* [Exercise requirements]: Gather from the material every line that contains the string "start".

----------

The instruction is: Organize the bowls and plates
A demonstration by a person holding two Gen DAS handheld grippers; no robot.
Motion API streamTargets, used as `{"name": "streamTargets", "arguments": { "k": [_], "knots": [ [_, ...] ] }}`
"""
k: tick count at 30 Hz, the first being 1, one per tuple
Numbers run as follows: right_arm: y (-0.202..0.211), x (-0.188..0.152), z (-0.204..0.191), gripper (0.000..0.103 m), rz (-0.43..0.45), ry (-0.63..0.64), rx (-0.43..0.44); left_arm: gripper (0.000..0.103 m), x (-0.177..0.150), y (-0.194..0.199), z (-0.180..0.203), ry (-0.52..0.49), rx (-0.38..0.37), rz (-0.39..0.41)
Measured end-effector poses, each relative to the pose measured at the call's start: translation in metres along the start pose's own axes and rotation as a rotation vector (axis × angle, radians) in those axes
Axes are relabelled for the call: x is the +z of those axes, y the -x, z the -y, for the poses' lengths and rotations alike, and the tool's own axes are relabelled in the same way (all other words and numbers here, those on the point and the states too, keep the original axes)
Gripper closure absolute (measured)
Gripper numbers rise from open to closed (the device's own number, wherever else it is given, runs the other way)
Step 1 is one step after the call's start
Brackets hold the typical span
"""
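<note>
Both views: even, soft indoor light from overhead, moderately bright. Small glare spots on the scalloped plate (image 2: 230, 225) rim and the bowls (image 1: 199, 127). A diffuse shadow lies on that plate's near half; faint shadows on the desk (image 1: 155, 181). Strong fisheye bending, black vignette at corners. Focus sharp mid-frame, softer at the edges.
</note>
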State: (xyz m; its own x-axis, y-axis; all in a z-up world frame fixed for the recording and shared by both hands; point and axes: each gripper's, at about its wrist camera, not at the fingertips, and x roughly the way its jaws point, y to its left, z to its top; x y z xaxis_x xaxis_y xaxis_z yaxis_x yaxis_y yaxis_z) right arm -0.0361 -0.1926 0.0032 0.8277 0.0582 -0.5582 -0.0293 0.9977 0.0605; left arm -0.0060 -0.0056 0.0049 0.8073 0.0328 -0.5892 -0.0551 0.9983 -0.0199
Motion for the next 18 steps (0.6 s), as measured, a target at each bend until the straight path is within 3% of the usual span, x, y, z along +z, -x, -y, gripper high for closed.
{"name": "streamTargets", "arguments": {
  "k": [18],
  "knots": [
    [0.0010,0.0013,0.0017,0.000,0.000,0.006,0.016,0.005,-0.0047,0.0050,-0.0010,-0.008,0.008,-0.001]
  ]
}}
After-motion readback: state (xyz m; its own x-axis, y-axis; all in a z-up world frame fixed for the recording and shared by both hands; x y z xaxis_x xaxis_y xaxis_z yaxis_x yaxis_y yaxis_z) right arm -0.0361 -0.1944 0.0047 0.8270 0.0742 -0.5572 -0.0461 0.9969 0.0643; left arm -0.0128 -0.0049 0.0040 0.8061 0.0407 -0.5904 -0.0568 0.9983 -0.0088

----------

* [Expected output]:
Measured end-effector poses, each relative to the pose measured at the call's start: translation in metres along the start pose's own axes and rotation as a rotation vector (axis × angle, radians) in those axes
Step 1 is one step after the call's start

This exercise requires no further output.